Formerly a support member of the band Mr. Children he has worked with numerous acts such as Joelle and Ataru Nakamura.

=== Katsumi Usui ===
Katsumi Usui (臼井かつみ, Usui Katsumi), born December 20, 1971, in Yuki, Ibaraki, is a professional drummer and percussionist.
She is both a session musician and drum tutor (providing drum clinics to local schools and organisations during touring), also having an endorsement contract with Tama Drums and Paiste Cymbals since 1997. She toured with Sowelu for much of 2006.

=== Fire ===
Takumi Matsuda (松田卓己, Matsuda Takumi), known as "Fire" professionally, is a bass guitarist born May 25, 1970, in Hirakata. His professional career began in 1997 with the band Super Trapp, with whom he released two albums and five singles via Sony BMG. He has since recorded and toured with many acts including Dragon Ash.
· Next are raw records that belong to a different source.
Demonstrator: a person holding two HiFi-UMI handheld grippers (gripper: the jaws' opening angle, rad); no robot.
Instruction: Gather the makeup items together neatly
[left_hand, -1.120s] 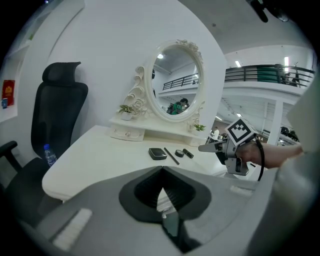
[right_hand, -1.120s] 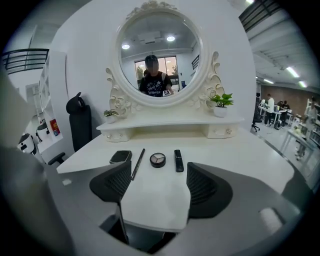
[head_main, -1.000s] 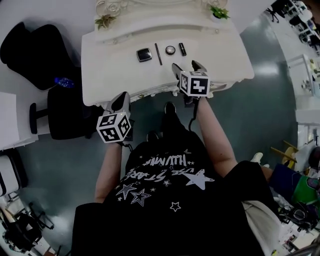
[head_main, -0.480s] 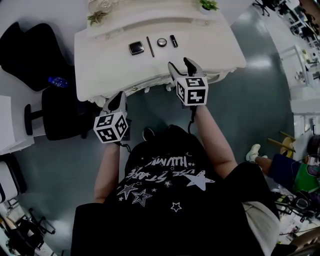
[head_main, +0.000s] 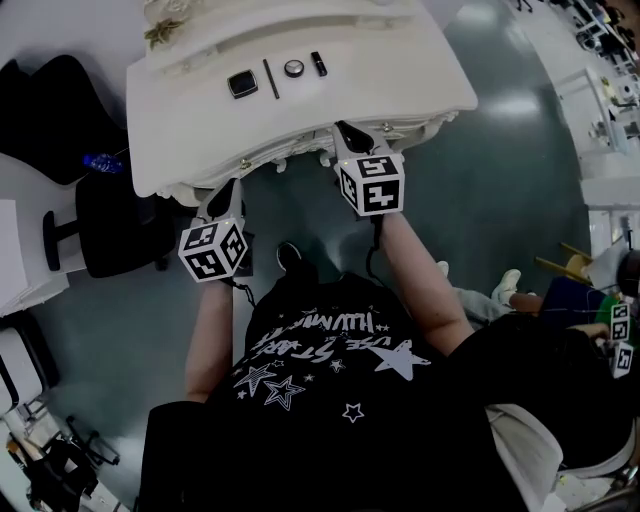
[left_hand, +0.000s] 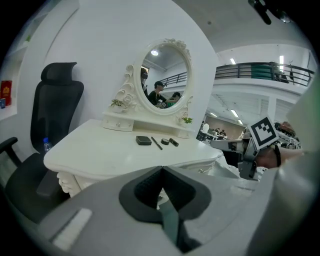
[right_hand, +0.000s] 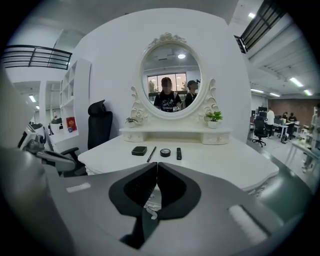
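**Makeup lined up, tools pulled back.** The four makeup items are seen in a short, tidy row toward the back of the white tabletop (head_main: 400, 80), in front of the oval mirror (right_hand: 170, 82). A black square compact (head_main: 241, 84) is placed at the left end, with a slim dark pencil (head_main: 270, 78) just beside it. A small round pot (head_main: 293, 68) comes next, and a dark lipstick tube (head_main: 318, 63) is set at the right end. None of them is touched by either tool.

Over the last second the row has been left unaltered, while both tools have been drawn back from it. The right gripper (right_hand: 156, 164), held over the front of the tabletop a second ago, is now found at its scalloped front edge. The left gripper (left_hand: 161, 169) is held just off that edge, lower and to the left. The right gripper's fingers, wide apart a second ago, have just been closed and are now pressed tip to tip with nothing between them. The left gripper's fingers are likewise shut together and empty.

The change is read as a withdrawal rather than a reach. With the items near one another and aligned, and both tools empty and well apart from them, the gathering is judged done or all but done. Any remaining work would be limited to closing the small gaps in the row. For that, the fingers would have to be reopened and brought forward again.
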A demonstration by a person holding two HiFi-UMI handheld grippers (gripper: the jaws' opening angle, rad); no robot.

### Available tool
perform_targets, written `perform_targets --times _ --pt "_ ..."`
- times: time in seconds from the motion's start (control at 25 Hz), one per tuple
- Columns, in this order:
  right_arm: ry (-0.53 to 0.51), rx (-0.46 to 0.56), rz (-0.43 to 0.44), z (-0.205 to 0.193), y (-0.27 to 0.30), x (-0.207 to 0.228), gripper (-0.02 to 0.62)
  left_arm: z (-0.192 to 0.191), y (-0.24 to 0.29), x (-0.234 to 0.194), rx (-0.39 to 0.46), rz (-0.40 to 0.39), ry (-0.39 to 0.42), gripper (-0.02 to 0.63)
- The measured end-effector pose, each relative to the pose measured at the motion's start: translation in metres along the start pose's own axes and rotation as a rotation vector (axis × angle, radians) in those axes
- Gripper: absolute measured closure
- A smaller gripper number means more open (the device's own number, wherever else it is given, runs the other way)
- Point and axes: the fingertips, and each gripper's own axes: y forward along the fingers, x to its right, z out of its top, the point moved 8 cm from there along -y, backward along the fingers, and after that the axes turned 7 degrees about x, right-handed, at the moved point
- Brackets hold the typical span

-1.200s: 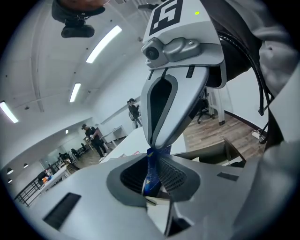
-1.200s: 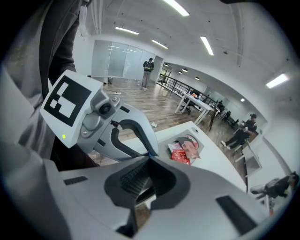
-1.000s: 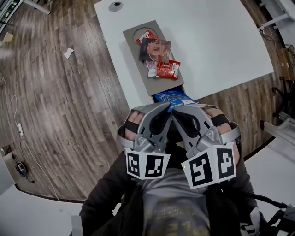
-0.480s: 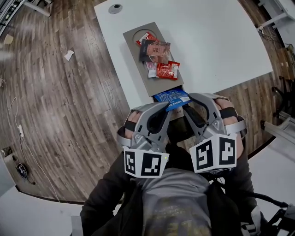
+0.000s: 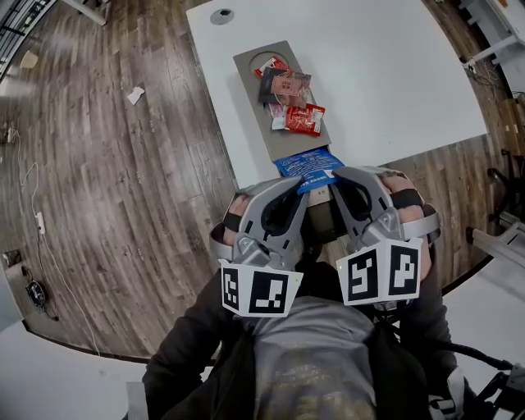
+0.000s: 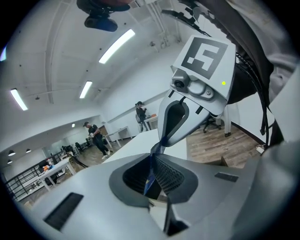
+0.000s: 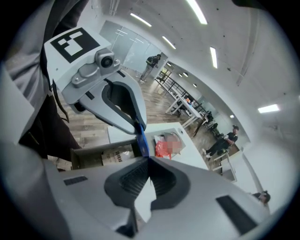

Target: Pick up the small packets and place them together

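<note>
Presently held: one blue packet (image 5: pixel 308 164), flat, printed face up, at 12 o'clock from the person's chest in the head view, over the near edge of the white table (image 5: pixel 394 74).

Left gripper (image 5: pixel 300 184): jaws clamped on the packet's 7 o'clock corner. Its own view shows the blue edge pinched between the ribbed pads.

Right gripper (image 5: pixel 333 177): jaws have just been closing and stand together, nipping the packet's 5 o'clock edge at their very tips. Its own view shows the blue film running from those tips across to the left gripper's jaw.

Marker cubes (image 5: pixel 261 291): one on each gripper, at 6 o'clock of the jaws, close to the person's chest.

Grey tray (image 5: pixel 250 64): on the table at 12 o'clock of the blue packet, long axis running 11 to 5. Whether the blue packet touches its near end cannot be told.

Pile on the tray, overlapping:
- red-and-white packet (image 5: pixel 271 66), at the 11 o'clock end
- brown packet (image 5: pixel 289 84), in the middle
- red packet (image 5: pixel 305 120), at the 5 o'clock end, near the blue packet but apart from it

Round grommet (image 5: pixel 221 15): set in the tabletop, at 11 o'clock of the tray.

Wood floor (image 5: pixel 123 205): at 9 o'clock of the table, with one paper scrap (image 5: pixel 135 95) lying on it.
</note>
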Motion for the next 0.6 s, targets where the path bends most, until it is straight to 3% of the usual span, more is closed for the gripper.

He plays both electric and acoustic bass guitars, appearing on stage playing a double bass on some occasions, as well as being proficient with the electric upright bass. Aria has also produced an electric bass in his honour. He also contributes to the 'Smash Room School' distance learning project.

=== Shinichi Tanabe ===
Shinichi Tanabe (田邊晋一, Tanabe Shinichi) is a percussionist. He has performed with acts such as Banda de la Noche and Ando Yuko on her Sari EP.